WHAT YOU HAVE TO DO | The full listing below should be repeated exactly.

SOURCE DATA |

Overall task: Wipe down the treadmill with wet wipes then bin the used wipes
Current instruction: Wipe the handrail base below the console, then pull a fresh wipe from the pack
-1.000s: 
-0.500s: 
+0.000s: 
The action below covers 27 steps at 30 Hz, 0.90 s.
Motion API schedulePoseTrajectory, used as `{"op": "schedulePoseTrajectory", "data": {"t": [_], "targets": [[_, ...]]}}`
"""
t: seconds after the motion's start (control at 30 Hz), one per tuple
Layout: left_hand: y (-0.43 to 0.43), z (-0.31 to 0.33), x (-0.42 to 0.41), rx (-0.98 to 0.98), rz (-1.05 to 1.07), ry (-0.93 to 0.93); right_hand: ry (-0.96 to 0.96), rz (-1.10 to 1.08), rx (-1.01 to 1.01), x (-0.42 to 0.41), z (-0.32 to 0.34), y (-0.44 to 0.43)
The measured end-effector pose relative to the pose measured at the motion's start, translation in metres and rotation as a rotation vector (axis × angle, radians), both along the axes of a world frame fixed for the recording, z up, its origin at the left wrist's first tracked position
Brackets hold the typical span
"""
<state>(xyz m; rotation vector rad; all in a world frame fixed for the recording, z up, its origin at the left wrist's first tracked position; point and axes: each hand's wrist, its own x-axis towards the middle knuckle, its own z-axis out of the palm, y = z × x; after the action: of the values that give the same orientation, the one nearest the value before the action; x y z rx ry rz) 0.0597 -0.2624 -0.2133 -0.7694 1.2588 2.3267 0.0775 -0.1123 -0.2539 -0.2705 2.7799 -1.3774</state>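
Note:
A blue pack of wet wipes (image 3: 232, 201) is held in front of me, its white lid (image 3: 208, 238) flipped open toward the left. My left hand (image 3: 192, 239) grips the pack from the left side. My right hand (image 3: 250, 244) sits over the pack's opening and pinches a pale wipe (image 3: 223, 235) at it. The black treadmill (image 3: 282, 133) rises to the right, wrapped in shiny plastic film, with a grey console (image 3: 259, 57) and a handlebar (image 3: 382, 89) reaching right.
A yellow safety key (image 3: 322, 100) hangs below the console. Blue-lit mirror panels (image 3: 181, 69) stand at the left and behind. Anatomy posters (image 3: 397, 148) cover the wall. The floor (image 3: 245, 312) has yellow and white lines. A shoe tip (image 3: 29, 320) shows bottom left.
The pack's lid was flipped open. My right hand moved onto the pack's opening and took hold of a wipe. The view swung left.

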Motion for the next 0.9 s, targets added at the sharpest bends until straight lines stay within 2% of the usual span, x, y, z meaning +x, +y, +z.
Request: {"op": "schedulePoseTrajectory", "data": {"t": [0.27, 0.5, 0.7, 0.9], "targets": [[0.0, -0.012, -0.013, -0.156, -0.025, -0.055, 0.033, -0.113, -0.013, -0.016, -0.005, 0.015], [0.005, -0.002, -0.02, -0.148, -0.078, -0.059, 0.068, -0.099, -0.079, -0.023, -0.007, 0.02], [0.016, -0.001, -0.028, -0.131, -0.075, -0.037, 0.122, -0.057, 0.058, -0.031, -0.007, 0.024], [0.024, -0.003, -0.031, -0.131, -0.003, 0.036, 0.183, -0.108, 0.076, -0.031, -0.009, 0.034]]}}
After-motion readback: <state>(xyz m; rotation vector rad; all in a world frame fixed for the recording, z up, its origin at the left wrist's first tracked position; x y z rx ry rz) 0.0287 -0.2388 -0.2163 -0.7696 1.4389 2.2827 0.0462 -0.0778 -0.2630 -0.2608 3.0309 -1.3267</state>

THE ANSWER |
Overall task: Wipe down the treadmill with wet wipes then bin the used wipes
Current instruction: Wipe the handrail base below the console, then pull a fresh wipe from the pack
-1.000s: 
-0.500s: 
+0.000s: 
The action below covers 27 steps at 30 Hz, 0.90 s.
Motion API schedulePoseTrajectory, used as `{"op": "schedulePoseTrajectory", "data": {"t": [_], "targets": [[_, ...]]}}`
"""
t: seconds after the motion's start (control at 30 Hz), one per tuple
Layout: left_hand: y (-0.43 to 0.43), z (-0.31 to 0.33), x (-0.42 to 0.41), rx (-0.98 to 0.98), rz (-1.05 to 1.07), ry (-0.93 to 0.93); right_hand: ry (-0.96 to 0.96), rz (-1.10 to 1.08), rx (-1.01 to 1.01), x (-0.42 to 0.41), z (-0.32 to 0.34), y (-0.44 to 0.43)
The measured end-effector pose relative to the pose measured at the motion's start, translation in metres and rotation as a rotation vector (axis × angle, radians), both along the axes of a world frame fixed for the recording, z up, its origin at the left wrist's first tracked position
Brackets hold the typical span
"""
<state>(xyz m; rotation vector rad; all in a world frame fixed for the recording, z up, its origin at the left wrist's first tracked position; point and axes: each hand's wrist, its own x-axis towards the middle knuckle, its own z-axis out of the palm, y = z × x; after the action: of the values that give the same orientation, the one nearest the value before the action; x y z rx ry rz) 0.0597 -0.2624 -0.2133 -0.7694 1.2588 2.3267 0.0775 -0.1123 -0.2539 -0.2705 2.7799 -1.3774</state>
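Note:
A blue pack of wet wipes (image 3: 232, 201) is held in front of me, its white lid (image 3: 208, 238) flipped open toward the left. My left hand (image 3: 192, 239) grips the pack from the left side. My right hand (image 3: 250, 244) sits over the pack's opening and pinches a pale wipe (image 3: 223, 235) at it. The black treadmill (image 3: 282, 133) rises to the right, wrapped in shiny plastic film, with a grey console (image 3: 259, 57) and a handlebar (image 3: 382, 89) reaching right.
A yellow safety key (image 3: 322, 100) hangs below the console. Blue-lit mirror panels (image 3: 181, 69) stand at the left and behind. Anatomy posters (image 3: 397, 148) cover the wall. The floor (image 3: 245, 312) has yellow and white lines. A shoe tip (image 3: 29, 320) shows bottom left.
The pack's lid was flipped open. My right hand moved onto the pack's opening and took hold of a wipe. The view swung left.
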
Motion for the next 0.9 s, targets added at the sharpest bends until straight lines stay within 2% of the usual span, x, y, z meaning +x, +y, +z.
Request: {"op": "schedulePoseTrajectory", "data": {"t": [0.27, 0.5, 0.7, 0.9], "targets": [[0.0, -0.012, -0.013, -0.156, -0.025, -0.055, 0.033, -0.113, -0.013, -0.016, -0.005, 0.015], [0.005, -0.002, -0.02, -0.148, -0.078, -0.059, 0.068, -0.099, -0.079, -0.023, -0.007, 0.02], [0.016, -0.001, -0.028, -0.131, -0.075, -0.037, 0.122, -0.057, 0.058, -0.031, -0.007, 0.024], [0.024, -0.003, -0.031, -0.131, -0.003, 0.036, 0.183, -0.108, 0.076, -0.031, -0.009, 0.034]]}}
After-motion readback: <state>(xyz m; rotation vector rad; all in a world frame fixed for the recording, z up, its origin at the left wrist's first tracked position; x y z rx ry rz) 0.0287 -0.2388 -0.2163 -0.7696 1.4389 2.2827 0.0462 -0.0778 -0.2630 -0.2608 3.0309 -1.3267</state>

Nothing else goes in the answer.